# Silicon Virtual Prototyping

SVP originated in the ASIC world to deal with *mega-designs* (designs with 10s of millions of logic gates).

The problem with *traditional flows* is that many design issues **do not** become apparent until accurate timing analysis is performed.

This cannot be done until the entire flow is finished, from synthesis to place-and-route.

Any problems discovered at this point force an iteration, that is time consuming and can delay the time-to-market of the product.

One way to allow problems to be identified quickly is to create an *SVP*.

An *SVP* is a representation of the design that can be *generated quickly* but contains sufficient information for designers to identify problems.

In theory, design iteration time using SVP can be measured in *hours*, as opposed to days or weeks using conventional design flows.





The role of *logic synthesis* is to accept an RTL representation of the design along with a set of timing constraints.

RTL is converted into a mixture of registers and Boolean equations (after performing optimizations and minimizations) and then a gate-level netlist.

Hopefully, the netlist meets the *original timing constraints*.

Conventional logic synthesis tools operate in the *gate-size* vs. *delay* plane.
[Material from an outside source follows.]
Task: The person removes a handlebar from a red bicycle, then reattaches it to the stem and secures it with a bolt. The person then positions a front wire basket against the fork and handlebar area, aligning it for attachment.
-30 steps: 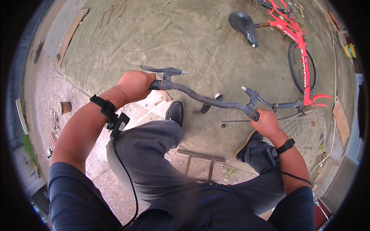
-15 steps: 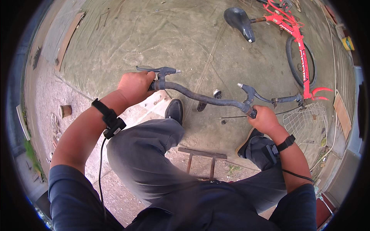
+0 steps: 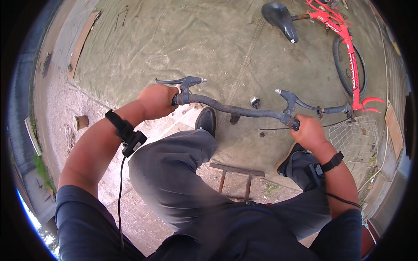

These tools expend tremendous amounts of time and effort to evaluate tradeoffs between gate size and corresponding delays.

Unfortunately, many of the decisions are often rendered meaningless during the place-and-route portion of the flow.

*Gate-level* SVPs perform a *rough-and-ready* placement of the gates using a *fast-and-dirty* synthesis engine.



The *fast-and-dirty* engine is usually based on completely different algorithms than those used by the full-blown synthesis engine.



The gate-level netlist of the *SVP* is not as accurate as the final version.

Once engineers have performed *RTL exploration and timing analysis,* a fullblown, *physically aware,* logic synthesis is performed to generate the *real* netlist for the P&R tools.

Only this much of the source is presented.